- [Instructions to follow]: The reply should contain the full listing exactly as written and no pictures at all.

- [Collected data]:
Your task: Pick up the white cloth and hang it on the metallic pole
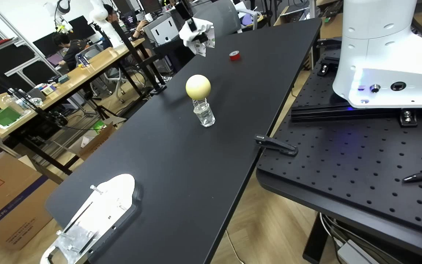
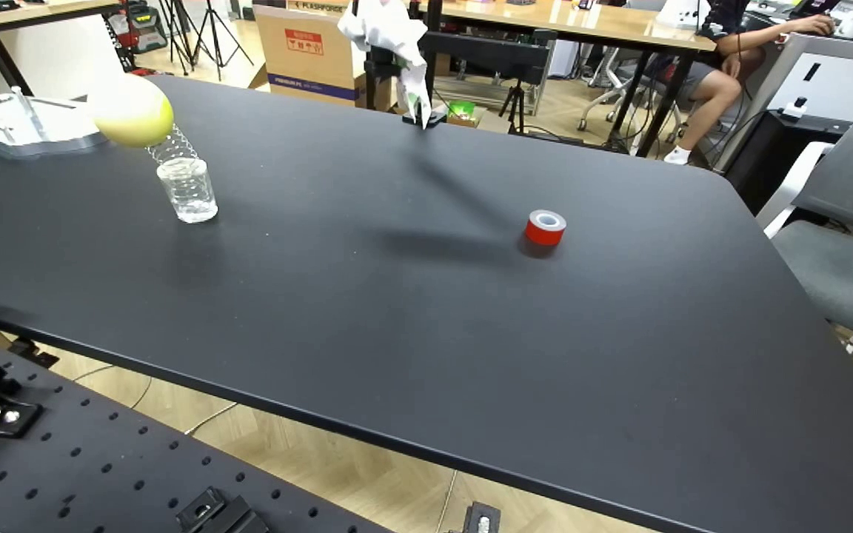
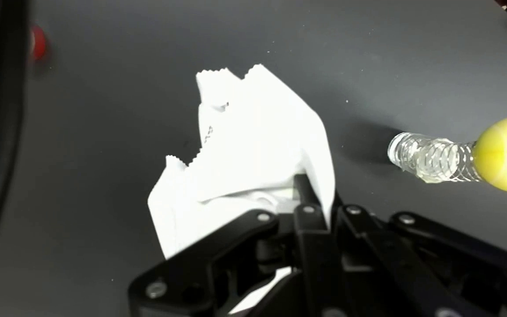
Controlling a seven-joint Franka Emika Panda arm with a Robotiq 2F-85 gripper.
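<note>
The fingers (image 3: 305, 193) of the gripper (image 3: 320, 198) are pinching the white cloth (image 3: 258, 141), one fold wrapping over them while most of the loose fabric is spreading to one side. In both exterior views the cloth is hanging in the air, apart from the table (image 1: 174, 176), so the lifting is looking done and the hanging is still waiting.

That lopsided hold is posing the main risk: with more fabric trailing on one side, the cloth could be slipping off whatever it is laid over. The wrapped fold could also be snagging when the fingers part, dragging everything back down.

Next outward, a black post (image 1: 136, 55) is standing at the table's edge, probably serving as the pole. The cloth is hanging apart from it. A dark crossbar (image 2: 493, 55) is showing beside it; whether the two are joining is unclear. If only the bare upright is offering support, the cloth would likely be sliding down it, and a hard push could be shifting the post.

Farther off, a clear cup (image 2: 189, 194) is holding a coil (image 2: 175, 146) with a yellow ball (image 2: 132, 111) on top; a low sweep could be toppling it. A red tape roll (image 2: 545, 229) and a white board (image 1: 104, 207) with pegs (image 1: 96, 189) are lying on the table, seemingly blocking nothing.
</note>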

- [Written answer]:
Your task: Pick up the white cloth and hang it on the metallic pole
Controlling a seven-joint Franka Emika Panda arm with a Robotiq 2F-85 gripper.
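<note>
The fingers (image 3: 305, 193) of the gripper (image 3: 320, 198) are pinching the white cloth (image 3: 258, 141), one fold wrapping over them while most of the loose fabric is spreading to one side. In both exterior views the cloth is hanging in the air, apart from the table (image 1: 174, 176), so the lifting is looking done and the hanging is still waiting.

That lopsided hold is posing the main risk: with more fabric trailing on one side, the cloth could be slipping off whatever it is laid over. The wrapped fold could also be snagging when the fingers part, dragging everything back down.

Next outward, a black post (image 1: 136, 55) is standing at the table's edge, probably serving as the pole. The cloth is hanging apart from it. A dark crossbar (image 2: 493, 55) is showing beside it; whether the two are joining is unclear. If only the bare upright is offering support, the cloth would likely be sliding down it, and a hard push could be shifting the post.

Farther off, a clear cup (image 2: 189, 194) is holding a coil (image 2: 175, 146) with a yellow ball (image 2: 132, 111) on top; a low sweep could be toppling it. A red tape roll (image 2: 545, 229) and a white board (image 1: 104, 207) with pegs (image 1: 96, 189) are lying on the table, seemingly blocking nothing.
</note>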

The required output has been supplied.